# Verrostete/Verwitterte Logo erstellen



## Schnickschnack (10. März 2011)

Guten Morgen liebe Gemeinde,

ich habe schon die Suche bemüht aber nichts passendes gefunden. Ich möchte gerne den unten angehängten Effekt mit zwei anderen Logos erzeugen. Die Logos sollen ebenfalls wie bei der Vorlage in einanderlaufen. Kann mir jemand sagen ob es für Macromedia Fireworks einen Filter oder ähnliches gibt bzw. wie ich diese Optik hinbekomme?
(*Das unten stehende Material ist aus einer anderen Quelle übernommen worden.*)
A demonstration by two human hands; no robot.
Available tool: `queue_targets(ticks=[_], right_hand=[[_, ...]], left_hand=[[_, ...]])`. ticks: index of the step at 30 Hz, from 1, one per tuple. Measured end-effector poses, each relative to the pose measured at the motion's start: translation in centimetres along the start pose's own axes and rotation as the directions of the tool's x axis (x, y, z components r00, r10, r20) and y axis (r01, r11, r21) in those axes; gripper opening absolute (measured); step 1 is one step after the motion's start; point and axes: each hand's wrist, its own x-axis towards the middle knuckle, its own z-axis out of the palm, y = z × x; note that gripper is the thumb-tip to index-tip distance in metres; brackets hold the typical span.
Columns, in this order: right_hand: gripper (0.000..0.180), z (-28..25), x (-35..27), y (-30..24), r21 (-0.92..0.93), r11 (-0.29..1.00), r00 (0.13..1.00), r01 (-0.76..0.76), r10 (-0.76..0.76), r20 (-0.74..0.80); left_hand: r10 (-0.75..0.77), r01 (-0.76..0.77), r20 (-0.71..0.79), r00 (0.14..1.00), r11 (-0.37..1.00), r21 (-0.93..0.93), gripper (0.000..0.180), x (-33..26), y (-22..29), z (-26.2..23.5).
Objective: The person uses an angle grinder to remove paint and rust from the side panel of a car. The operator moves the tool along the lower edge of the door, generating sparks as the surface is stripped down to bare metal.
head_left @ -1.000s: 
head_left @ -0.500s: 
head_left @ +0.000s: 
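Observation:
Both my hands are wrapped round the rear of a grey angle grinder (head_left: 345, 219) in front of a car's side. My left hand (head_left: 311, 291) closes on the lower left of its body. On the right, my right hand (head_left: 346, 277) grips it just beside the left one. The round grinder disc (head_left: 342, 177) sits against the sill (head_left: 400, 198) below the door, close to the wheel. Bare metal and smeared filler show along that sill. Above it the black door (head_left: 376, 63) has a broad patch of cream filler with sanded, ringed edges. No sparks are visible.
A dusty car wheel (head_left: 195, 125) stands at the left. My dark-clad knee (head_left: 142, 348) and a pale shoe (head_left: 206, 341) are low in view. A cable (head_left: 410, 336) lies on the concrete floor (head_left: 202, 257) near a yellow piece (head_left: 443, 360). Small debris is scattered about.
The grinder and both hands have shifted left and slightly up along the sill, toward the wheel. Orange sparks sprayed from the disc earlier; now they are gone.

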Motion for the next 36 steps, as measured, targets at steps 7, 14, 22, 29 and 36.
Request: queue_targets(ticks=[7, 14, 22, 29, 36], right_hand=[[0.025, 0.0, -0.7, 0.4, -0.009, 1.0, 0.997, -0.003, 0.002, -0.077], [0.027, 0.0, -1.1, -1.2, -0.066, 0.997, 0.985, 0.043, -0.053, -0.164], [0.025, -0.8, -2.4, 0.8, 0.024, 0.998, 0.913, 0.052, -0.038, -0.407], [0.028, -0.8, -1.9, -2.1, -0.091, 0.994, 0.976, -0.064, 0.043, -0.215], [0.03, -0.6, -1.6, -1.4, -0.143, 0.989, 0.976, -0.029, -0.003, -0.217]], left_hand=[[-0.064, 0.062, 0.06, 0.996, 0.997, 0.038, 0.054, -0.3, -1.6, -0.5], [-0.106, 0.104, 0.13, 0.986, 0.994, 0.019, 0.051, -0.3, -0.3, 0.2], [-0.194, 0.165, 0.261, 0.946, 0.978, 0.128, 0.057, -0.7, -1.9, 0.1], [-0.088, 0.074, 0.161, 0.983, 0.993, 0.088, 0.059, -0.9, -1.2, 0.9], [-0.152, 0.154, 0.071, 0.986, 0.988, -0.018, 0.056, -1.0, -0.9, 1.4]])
Vielen Dank für eure Hilfe.


----------



## smileyml (10. März 2011)

Hallo,

also das ineinander verschmelze in dieser Art und Weise ist klar entwickelt und keinen schwer kontrollierbarem Automatismus unterlegen. Demnach ist es einfache Zeichenarbeit und gehört zur kreativen/konzeptionellen Umgang mit dem Logo.

Die im Tonic erwähnte Verwitterung sieht im Beispiel eher nach einer Art überlagerten Textur aus. Also bietet sich ein Foto oder aber diverse Grunge-Brushes gepaart mit Effekten an.

Grüße Marco


----------